= University of Iowa College of Education =

The University of Iowa College of Education is one of 11 colleges that compose the University of Iowa. It is located in Iowa City, Iowa. The College of Education is divided into four departments that include Educational Policy and Leadership Studies, Psychological and Quantitative Foundations, Rehabilitation and Counselor Education, and Teaching and Learning. Within those four departments, there are more than 20 specific academic programs, 500 undergraduate students, and 640 graduate students.

== Academic Programs ==
Source:

=== Educational Policy and Leadership Studies ===
This department has three graduate programs and enrolls 150 students.
- Educational Policy and Leadership Studies
- Higher Education and Student Affairs
- Schools, Culture, and Society

=== Psychological and Quantitative Foundations ===
This department has four graduate programs.
- Counseling Psychology
- Educational Psychology
- School Psychology
- Educational Measurement and Statistics

=== Rehabilitation and Counselor Therapy ===
This department has five graduate programs.
- Counselor Education and Supervision
- Couple and Family Therapy
- Rehabilitation Counselor Education
- Rehabilitation and Mental Health Counseling
- School Counseling

=== Teaching and Learning ===
This department prepares students, both undergraduate and graduate, to teach in a variety of fields.
- Art Education
- Developmental Reading
- Elementary Education
- English Education
- Foreign Language and ESL Education
- Language, Literacy, and Culture
- Mathematics Education
- Music Education
- Science Education
- Secondary Education
- Social Studies Education
- Special Education

== National Rankings ==
The College of Education and its programs rank competitively among the nation. U.S. News & World Report ranked the College of Education #40 for education schools.
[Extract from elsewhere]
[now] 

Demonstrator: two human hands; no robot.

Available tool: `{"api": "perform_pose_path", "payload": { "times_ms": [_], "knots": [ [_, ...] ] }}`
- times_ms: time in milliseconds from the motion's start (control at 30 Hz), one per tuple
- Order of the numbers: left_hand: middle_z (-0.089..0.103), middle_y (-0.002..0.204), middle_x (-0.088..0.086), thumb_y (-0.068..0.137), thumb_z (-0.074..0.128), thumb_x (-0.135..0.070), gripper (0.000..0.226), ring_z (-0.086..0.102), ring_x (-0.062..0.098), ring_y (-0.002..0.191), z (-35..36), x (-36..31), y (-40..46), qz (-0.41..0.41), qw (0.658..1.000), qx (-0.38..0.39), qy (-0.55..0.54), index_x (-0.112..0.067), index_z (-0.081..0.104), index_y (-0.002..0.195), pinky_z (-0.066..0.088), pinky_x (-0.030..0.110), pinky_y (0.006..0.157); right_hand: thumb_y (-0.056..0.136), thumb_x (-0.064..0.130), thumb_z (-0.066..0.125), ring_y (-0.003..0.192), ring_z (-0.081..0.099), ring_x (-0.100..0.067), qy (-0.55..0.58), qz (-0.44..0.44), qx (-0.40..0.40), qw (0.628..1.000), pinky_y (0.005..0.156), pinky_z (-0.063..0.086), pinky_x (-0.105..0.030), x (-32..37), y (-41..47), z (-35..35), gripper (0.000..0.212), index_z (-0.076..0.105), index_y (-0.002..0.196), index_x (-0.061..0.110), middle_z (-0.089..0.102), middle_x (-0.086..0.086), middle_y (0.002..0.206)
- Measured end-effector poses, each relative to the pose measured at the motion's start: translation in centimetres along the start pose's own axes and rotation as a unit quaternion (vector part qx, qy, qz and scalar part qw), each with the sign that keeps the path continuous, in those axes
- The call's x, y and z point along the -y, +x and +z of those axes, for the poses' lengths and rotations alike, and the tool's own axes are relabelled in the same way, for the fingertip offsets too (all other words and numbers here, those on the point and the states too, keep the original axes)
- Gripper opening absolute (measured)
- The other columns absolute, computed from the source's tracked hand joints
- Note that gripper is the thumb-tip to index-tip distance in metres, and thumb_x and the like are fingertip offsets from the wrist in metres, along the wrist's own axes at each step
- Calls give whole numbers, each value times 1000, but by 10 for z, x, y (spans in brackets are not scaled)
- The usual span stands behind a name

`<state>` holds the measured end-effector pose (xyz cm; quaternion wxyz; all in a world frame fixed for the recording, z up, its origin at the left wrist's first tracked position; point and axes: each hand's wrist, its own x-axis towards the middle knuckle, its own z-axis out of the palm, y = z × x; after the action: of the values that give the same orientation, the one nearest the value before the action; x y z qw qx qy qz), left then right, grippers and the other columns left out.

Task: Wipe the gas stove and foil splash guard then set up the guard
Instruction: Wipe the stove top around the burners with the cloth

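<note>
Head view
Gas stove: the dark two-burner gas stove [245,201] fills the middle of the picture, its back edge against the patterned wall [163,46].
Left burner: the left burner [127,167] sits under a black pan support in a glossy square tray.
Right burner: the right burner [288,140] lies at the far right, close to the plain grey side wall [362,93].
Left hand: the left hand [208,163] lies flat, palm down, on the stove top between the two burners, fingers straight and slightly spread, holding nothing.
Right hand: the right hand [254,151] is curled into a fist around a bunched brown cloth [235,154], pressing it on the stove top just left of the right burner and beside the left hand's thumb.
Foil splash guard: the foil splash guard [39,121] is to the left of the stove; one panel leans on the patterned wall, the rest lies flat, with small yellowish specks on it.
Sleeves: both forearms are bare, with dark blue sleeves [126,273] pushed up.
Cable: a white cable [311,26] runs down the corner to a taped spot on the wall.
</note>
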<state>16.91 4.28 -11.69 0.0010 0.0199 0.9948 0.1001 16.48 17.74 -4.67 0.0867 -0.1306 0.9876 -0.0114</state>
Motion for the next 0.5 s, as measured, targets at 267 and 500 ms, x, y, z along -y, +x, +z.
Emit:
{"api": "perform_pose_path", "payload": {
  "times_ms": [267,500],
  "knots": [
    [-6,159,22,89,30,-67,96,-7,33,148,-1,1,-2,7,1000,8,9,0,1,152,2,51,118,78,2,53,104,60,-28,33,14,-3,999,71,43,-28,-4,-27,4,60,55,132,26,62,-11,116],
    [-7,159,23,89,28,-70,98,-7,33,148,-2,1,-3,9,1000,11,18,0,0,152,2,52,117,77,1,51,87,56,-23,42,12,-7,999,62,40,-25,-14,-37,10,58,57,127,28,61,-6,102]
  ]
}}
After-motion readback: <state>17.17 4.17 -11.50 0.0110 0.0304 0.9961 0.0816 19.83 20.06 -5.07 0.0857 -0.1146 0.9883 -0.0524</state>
Counseling Psychology (PhD)
- CounselingPsychology.org ranked the Counseling Psychology doctoral program as the eighth best out of 60 in the nation.
Elementary Education
- In 2014, the National Council on Teacher Quality ranked the College of Education's undergraduate elementary teaching preparation program as #44 out of 788 programs in the country.
Secondary Education
- In their 2014 report, the National Council on Teacher Quality ranked the secondary education preparation programs as #14 out of 816 programs in the United States and Canada.
- U.S. News & World Report ranked the secondary and education graduate program as #18 in the nation.
Educational Leadership
- The master's in educational leadership was ranked #13 on U.S. News & World Reports "Best Online Programs for Veterans."
Higher Education and Student Affairs
- The U.S. News & World Report ranked the Higher Education and Student Affairs graduate program as #15 in the nation.

== History ==
The University of Iowa was founded on February 25, 1847—exactly 59 days after Iowa officially became a state. Five out of the first six graduates received teacher education degrees. In addition, the University of Iowa was the first university in the nation to create a college-level department of education. From its inception, many discoveries and innovations have come from the University of Iowa College of Education. In 1945, Professor E.F. Lindquist created the Iowa Tests of Basic Skills, now called the Iowa Assessments, a standardized testing program for elementary and middle school students that is still used nationally today. In 1942, Professor Lindquist created the Iowa Tests of Educational Development, which tests high school students. Later in the 1950s, Professor Lindquist created the ACT, and also invented a machine that electronically scans and scores exams. Later, in the 1980s, The Connie Belin and Jacqueline N. Blank International Center for Gifted Education and Talent Development was created as Iowa’s first center for gifted education. The Belin-Blank Center has continued to pioneer research and programming for gifted education within the university, state, and country.

== Impact ==
The University of Iowa College of Education places special emphasis on working with school districts and students all across the state and nation. Professors, graduate students, and undergraduate students all have components of their work outside of the University of Iowa and inside local classrooms. Additionally, professors serve as experts on many national topics involving education.

- Talk to Text Program This is a two-day bootcamp for Cedar Rapids students to learn about technologies that can help students who have a challenging time with writing or typing. It is hosted by the Iowa Center for Assistive Technology Education and Research.
- Innovation Institute This is a two-week program on the University of Iowa campus that teaches high school students entrepreneurship and technical skills.
- African American Awareness Program This annual event is for Cedar Rapids middle school students who identify with African American culture. They tour the University of Iowa and participate in a book discussion.
- Invent Iowa This event has occurred since 1987, and it is Iowa's oldest STEM program. Since its inception, it has engaged more than one million K-12 students.
- Malik Henfield, professor in the Counselor Education and Supervision program, addressed the racial and equity gaps in ACT scores to Education Week.
- John Westefeld, a professor in Counseling Psychology, shared his insight in suicide after the death of comedian, Robin Williams.
- Deborah Linebarger, an associate professor and director of the Children's Media Lab, presented her research on the effects of TV programs on the learning of babies and toddlers.
- David Tjaden was named to Forbes's 30 under 30 in education for his work leading the National Education Association Student Program.
- Leslie Flynn, a science education professor, serves on a state task force to review the Next Generation Science Standards.